▸ **AIM OF THE EXERCISE**:
Restate the data below word for word, leaving nothing out.

▸ **DATA EXTRACT**:
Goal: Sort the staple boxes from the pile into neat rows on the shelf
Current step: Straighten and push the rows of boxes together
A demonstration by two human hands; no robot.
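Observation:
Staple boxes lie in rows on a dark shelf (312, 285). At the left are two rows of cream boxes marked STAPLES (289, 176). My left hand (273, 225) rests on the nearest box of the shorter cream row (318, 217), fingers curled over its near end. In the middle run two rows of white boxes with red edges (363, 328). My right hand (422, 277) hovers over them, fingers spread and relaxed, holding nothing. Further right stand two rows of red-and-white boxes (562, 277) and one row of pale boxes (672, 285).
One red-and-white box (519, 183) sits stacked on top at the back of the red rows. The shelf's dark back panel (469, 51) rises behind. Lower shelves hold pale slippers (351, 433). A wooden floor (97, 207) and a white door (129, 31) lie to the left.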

▸ **RESPONSE AREA**:
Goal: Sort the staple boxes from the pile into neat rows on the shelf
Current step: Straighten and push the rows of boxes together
A demonstration by two human hands; no robot.
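Observation:
Staple boxes lie in rows on a dark shelf (312, 285). At the left are two rows of cream boxes marked STAPLES (289, 176). My left hand (273, 225) rests on the nearest box of the shorter cream row (318, 217), fingers curled over its near end. In the middle run two rows of white boxes with red edges (363, 328). My right hand (422, 277) hovers over them, fingers spread and relaxed, holding nothing. Further right stand two rows of red-and-white boxes (562, 277) and one row of pale boxes (672, 285).
One red-and-white box (519, 183) sits stacked on top at the back of the red rows. The shelf's dark back panel (469, 51) rises behind. Lower shelves hold pale slippers (351, 433). A wooden floor (97, 207) and a white door (129, 31) lie to the left.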

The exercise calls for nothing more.